#### WHAT TO PRODUCE
Start with the first line of the material. Repeat each line exactly through the one that contains "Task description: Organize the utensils".
----------------
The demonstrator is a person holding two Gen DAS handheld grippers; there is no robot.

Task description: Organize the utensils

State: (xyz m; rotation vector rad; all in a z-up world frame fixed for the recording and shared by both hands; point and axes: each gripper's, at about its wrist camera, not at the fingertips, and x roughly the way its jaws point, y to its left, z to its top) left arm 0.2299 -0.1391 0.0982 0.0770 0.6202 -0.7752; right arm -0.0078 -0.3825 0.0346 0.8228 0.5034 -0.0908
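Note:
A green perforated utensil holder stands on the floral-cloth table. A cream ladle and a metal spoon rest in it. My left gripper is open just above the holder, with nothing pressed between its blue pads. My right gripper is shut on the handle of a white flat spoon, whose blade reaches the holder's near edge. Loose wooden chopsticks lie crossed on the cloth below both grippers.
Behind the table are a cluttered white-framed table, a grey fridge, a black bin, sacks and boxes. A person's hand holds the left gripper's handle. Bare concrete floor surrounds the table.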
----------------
#### WRITTEN RESPONSE
The demonstrator is a person holding two Gen DAS handheld grippers; there is no robot.

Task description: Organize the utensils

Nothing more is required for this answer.